Fortunately, there has been significant development of Assistive Technologies in recent years that aim to improve and augment the diagnosis and treatment of cognitive disabilities in children. Most of these implementations take the form of Mechatronic systems consisting of sensor suites and mechanical actuation, as seen in the boom of Assistive Robots for physiotherapy of children with CP. Advancements in sensor technology for human tracking plays an important role in the development of these Mechatronic systems. Crude mechanical triggers and electrodes has since been replaced by haptic, optical, vision-based and embedded systems that open the door to minimally intrusive, real-time feedback of both indoor and outdoor localization, biological signatures, brain activity and much more.

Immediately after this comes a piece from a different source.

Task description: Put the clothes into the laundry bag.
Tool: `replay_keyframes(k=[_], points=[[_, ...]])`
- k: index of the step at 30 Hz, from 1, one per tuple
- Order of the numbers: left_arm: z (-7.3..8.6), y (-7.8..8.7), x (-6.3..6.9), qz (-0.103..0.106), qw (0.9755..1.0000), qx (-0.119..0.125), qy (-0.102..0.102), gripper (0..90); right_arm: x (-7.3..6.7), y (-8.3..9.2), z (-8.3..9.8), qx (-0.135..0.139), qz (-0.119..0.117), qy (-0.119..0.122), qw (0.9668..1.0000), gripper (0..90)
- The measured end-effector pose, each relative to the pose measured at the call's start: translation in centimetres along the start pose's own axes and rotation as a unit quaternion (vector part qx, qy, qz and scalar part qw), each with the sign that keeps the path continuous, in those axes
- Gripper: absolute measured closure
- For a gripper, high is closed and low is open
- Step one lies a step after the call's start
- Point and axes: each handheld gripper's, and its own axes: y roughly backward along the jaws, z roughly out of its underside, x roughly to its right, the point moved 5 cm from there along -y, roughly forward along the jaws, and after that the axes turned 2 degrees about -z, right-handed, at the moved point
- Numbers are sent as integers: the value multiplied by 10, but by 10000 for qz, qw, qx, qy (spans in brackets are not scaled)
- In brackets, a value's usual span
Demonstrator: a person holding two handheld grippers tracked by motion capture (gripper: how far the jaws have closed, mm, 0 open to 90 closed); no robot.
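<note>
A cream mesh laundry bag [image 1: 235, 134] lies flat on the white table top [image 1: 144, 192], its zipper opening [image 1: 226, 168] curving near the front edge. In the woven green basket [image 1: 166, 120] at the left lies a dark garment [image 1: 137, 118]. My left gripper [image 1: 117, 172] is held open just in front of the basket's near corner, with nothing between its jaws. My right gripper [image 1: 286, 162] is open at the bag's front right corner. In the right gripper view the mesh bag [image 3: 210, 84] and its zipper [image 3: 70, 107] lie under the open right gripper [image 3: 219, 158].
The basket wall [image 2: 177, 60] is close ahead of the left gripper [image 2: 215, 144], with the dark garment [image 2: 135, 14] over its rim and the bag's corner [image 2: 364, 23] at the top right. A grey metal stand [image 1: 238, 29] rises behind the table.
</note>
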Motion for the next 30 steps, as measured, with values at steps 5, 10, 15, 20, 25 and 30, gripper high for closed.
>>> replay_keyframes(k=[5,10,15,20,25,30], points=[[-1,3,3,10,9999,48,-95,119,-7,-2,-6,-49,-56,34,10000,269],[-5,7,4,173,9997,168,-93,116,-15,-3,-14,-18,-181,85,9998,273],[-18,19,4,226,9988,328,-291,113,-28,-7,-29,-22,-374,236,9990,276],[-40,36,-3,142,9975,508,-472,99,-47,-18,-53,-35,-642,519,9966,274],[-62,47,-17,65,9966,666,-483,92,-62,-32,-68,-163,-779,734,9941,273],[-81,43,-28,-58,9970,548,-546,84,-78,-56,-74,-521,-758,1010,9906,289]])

The new breadth in sensory feedback provides avenues for understanding and tracking children with cognitive disabilities that were previously unfathomable, such as multimodal portraits of behavior that are composed of motion capture, brain activity pattern, heart-rate reading and gaze tracking in order to create a snapshot of a child while he is engaged in stereotyped head banging. These new avenues of sensory feedback will incite more exploratory and novel Assistive Technologies that help us to better understand the workings of ASD and improve existing augmented treatments.

This chapter focuses on highlighting the role of human tracking sensor technologies in making the Assistive Technologies of today possible. It will introduce the reader to the state of the art of wearable, embedded and vision-based sensing methods that were pursued over the last few years. This introduction is pivotal to helping future researchers identify the sensing options available for developing subsequent Assistive Technologies. This chapter also discusses several existing research efforts in terms of the human tracking technologies that were used. Finally, the chapter proposes a hybrid optical sensor combination that is suited for aiding guardians in prolonged indoor tracking and supervision of children with ASD. This prototype serves as an example case study of human tracking technology integration that can further drive the development of future Assistive Robotics.